I experienced a flow state for several hours the other day while doing some carpentry. I was wrapping up the wellhouse at the Be Well Retreat and had about a day’s worth of work left. I was overcoming an illness and still not 100% which forced me to work very mindfully. There was a fresh foot of snow on the ground, turning into ice as I tromped a path from the truck to the wellhouse over and over again. Every step required attention to avoid a spill. The remaining work required custom cuts of siding, lots of measurement and some ladder standing. The snow and my fatigue forced me to be deliberate and thoughtful with each action. I started by laying out all my tools onto boards in the snow and setting up a table and sawhorse for cutting boards. Got my batteries charging and assessed the situation. The work was pretty straightforward, no hard decisions to make, just execution. I wrapped the siding on the front of the wellhouse and turned the corner to the more complicated cuts on the sloping side. This is where effort became effortless and things just worked.

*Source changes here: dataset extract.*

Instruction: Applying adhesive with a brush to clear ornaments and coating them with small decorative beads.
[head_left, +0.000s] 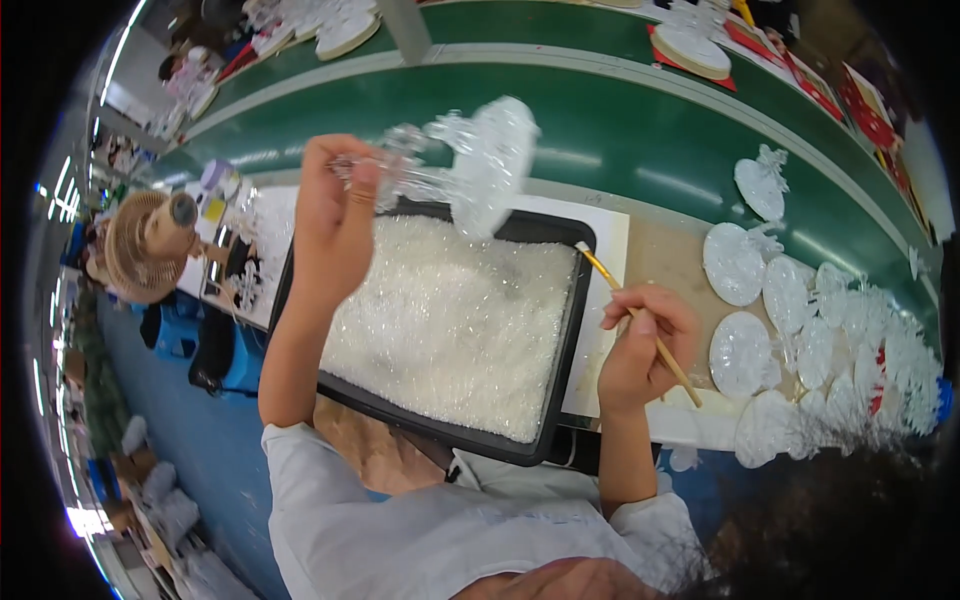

The sun was shining, the snow was melting off the roof, and the cuts were perfect. At one point, I looked up and I was done with the side and it seemed like I had just started. I had to re-work some work from a couple weeks’ prior as the boards had expanded and shifted. I would normally be disappointed in myself for a while and complain while doing it and, instead, I calmly started removing boards that took me hours to put up until I got to the problem boards. Motion took over and my mind was not attached. It seems I met the characteristics for flow:
- Intense and focused concentration on the present moment
- Merging of action and awareness
- A loss of reflective self-consciousness
- A sense of personal control or agency over the situation or activity
- A distortion of temporal experience, as one’s subjective experience of time is altered
- Experience of the activity as intrinsically rewarding, also referred to as autotelic experience
Before I knew it, the sun was started to go down and I realized all I needed to do was wrap up the trim and I could put everything away and call this project completed. I really enjoyed that last hour, watching the sun (and temperature) go down, providing urgency to the work. Putting the remaining lumber, tools, and scrap away was particularly joyful. I was covered in sawdust and soaking wet. I celebrated with some tea, warm clothes, and warm dinner.